DATASET RECORDS:
━━━━━━

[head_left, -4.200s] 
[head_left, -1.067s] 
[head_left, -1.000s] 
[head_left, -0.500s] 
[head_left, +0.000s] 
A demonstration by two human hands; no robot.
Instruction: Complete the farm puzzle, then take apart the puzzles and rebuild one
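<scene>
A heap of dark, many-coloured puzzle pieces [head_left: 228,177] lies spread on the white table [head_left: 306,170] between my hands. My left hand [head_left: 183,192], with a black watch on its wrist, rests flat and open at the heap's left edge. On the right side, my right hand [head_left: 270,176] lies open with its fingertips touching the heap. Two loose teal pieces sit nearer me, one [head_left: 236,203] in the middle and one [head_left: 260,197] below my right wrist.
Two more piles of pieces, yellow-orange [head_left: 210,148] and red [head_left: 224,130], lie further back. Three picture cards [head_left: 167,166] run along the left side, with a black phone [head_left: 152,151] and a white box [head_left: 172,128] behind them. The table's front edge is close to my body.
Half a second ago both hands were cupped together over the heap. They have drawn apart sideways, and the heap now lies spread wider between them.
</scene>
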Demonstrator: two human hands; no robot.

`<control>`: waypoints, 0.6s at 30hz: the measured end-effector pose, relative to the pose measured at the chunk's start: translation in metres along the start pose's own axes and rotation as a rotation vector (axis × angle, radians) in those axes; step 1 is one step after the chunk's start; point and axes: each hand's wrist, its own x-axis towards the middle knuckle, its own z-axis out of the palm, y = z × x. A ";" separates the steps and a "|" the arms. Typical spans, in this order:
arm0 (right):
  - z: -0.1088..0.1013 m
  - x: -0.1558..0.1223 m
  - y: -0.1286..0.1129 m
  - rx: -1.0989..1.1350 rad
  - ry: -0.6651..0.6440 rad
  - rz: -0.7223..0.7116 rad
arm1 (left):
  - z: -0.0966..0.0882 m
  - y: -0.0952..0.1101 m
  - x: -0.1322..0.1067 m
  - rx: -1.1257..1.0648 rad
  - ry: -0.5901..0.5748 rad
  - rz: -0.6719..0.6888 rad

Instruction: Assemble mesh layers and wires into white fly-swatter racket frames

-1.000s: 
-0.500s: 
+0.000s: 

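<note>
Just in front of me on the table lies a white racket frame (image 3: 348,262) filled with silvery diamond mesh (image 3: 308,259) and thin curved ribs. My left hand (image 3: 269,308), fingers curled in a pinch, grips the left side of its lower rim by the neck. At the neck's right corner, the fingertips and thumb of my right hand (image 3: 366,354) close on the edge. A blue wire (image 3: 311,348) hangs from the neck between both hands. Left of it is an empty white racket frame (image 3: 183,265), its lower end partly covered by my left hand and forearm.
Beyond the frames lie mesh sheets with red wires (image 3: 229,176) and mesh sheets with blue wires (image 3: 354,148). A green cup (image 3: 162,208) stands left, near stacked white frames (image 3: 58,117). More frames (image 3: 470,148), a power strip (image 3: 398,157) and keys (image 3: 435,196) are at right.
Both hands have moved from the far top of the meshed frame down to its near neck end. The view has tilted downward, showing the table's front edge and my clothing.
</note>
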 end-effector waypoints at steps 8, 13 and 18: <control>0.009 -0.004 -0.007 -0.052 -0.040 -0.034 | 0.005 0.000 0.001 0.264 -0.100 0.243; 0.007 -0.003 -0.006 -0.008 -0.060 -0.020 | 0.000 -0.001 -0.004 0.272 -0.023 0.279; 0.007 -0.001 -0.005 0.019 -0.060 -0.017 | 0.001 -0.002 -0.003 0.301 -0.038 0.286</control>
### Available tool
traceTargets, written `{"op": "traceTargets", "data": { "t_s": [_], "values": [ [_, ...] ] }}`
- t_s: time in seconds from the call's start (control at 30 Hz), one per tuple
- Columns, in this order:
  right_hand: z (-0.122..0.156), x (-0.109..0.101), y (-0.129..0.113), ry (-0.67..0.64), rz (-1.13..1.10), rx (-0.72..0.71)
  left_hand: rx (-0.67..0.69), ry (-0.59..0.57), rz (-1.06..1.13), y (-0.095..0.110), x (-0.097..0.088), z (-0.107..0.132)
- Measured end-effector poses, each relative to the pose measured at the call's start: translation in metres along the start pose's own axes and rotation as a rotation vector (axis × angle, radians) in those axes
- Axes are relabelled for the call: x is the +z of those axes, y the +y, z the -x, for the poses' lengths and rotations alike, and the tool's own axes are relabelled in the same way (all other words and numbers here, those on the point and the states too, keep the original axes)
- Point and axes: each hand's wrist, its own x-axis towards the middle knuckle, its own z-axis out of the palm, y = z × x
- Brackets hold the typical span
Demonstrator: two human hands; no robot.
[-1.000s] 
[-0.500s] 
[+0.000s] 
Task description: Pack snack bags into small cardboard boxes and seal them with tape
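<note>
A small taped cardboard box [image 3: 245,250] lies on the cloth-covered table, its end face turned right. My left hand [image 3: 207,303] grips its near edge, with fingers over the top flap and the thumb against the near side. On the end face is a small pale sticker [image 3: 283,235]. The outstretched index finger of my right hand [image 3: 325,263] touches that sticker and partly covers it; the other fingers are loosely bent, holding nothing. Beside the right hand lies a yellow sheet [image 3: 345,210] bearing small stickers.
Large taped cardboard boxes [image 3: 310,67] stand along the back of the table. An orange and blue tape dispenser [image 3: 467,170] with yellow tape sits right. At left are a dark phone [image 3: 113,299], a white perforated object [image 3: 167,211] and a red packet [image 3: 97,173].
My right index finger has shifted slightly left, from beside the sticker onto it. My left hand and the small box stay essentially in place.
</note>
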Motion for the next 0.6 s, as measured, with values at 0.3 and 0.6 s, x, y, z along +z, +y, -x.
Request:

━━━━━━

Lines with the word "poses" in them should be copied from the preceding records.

- Measured end-effector poses, each relative to the pose measured at the call's start: translation in metres along the start pose's own axes and rotation as a rotation vector (axis × angle, radians) in those axes
- Axes are relabelled for the call: x is the +z of those axes, y the +y, z the -x, for the poses' lengths and rotations alike, and the tool's own axes are relabelled in the same way (all other words and numbers here, those on the point and the states too, keep the original axes)

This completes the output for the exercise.